10. Deseamos demoler los museos y las bibliotecas, combatir la moralidad y todas las cobardías oportunistas y utilitarias.

11. Cantaremos a las grandes multitudes agitadas por el trabajo, el placer o la rebeldía; a las resacas multicolores y polifónicas de las revo­luciones en las capitales modernas; a la vibración nocturna de los arse­nales y las minas bajo sus violentas lunas eléctricas, a las glotonas esta­ciones que se tragan serpientes fumadoras; a las fábricas colgadas de las nubes por las columnas de sus humos; a los puentes como saltos de gim­nastas tendidos sobre el diabólico cabrillear de los ríos bañados por el sol; a los paquebotes aventureros husmeando el horizonte; a las locomo­toras de amplio petral que piafan por los rieles cual enormes caballos de acero embridados por largos tubos, y al vuelo resbaladizo de los aeroplanos, cuya hélice tiene chirridos de bandera y aplausos de mul­titud entusiasta.

Lanzamos en Italia este Manifiesto de violencia arrebatadora e incen­diaria, basado en el cual fundamos hoy el Futurismo, porque queremos librar a nuestro país de su gangrena de profesores, de arqueólogos, de cice­rones y de anticuarios.

Cuadrado negro sobre círculo blanco

(Homenaje a Malevich)

 

La circunstancia histórica, que incide decisivamente en la vida de un hombre, se tornan dramáticas en el camino de un artista.

Kasimir Malevich (1878-1935), también conocido como uno de los cuatro jinetes del apocalipsis de la modernidad, junto con Picasso, Matisse y Duchamp, es uno de los pilares sobre los que se asentó la libertad de creación en el arte del siglo XX.

Desde principios del siglo adhirió a las nuevas corrientes que se abrían paso para cambiar los dogmas del arte.

Fue influenciado por “fovistas”, por el cubismo  y el futurismo y finalmente creó su propia forma de sintetizar la mirada, que llamó “suprematismo”.

Su cuadrado negro sobre círculo blanco no era solamente un símbolo de libertad, también señalaba la posibilidad de ir más allá de lo puramente representativo.

La brega de Malevich por hacer crecer los horizontes del arte no fue fácil, ni antes ni después de la revolución rusa.

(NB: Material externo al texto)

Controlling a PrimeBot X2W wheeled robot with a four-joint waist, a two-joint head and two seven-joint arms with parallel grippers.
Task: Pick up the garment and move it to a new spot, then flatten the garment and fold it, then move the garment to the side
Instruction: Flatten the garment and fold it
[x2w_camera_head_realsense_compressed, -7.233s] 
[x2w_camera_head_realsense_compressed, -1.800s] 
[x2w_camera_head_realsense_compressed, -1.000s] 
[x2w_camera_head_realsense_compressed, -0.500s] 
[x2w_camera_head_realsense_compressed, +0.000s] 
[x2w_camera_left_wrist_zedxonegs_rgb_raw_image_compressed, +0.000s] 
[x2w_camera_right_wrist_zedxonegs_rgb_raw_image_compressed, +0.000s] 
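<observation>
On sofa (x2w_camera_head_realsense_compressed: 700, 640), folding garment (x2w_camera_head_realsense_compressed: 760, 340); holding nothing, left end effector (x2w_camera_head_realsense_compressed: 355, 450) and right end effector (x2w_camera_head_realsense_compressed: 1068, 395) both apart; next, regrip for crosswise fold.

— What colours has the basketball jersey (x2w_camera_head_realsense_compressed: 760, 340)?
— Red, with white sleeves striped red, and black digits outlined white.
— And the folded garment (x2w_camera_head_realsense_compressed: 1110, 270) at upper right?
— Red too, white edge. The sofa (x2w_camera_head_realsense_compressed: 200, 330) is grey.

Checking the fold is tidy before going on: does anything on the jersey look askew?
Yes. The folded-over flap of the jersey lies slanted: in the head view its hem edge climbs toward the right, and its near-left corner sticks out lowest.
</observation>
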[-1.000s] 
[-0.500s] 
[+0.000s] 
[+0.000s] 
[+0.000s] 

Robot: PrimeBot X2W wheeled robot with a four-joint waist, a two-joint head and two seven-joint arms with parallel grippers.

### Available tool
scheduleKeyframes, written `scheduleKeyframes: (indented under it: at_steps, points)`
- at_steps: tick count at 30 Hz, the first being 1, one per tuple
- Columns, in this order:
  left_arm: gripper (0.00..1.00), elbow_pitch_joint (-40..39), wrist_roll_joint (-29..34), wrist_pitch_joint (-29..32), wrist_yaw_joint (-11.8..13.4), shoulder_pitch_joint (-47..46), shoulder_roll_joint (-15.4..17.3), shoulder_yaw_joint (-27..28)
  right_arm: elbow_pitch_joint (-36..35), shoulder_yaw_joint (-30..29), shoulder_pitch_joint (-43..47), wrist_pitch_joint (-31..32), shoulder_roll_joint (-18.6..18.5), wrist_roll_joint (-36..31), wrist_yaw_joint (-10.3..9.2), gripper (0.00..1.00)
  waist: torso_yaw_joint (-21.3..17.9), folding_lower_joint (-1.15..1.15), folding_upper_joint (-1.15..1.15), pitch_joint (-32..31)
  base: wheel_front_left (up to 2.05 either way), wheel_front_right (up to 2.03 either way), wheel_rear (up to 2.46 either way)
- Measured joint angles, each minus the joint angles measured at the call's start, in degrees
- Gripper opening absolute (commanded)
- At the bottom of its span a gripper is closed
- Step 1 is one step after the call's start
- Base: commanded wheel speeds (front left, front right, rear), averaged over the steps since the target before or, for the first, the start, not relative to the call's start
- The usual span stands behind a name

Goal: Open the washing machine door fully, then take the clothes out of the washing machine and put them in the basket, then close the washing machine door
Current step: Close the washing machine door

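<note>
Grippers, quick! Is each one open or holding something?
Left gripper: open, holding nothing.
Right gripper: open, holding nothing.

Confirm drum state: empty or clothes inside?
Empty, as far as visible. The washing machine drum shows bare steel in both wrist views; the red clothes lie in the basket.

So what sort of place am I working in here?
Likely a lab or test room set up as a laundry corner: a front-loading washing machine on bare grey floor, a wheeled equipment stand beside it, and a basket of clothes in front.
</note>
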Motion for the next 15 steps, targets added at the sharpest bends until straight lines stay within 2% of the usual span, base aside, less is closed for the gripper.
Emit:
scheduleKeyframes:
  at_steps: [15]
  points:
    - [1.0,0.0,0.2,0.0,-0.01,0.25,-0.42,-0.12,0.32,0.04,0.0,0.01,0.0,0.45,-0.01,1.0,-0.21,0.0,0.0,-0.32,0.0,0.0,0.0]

Siempre tuvo que sortear los obstáculos que en su camino le impusieron, tanto los que proclamaban un nacionalismo sobreactuado, como los que siempre proclaman la libertad, pero a la que de verdad le temen.

En mi homenaje lo represento vestido con un uniforme diseñado por él, en actitud desafiante, sosteniendo con una mano el círculo blanco con el cuadrado negro y con la otra haciendo el saludo libertario del puño cerrado. El fondo está pintado a partir de la estética de sus cuadros suprematistas.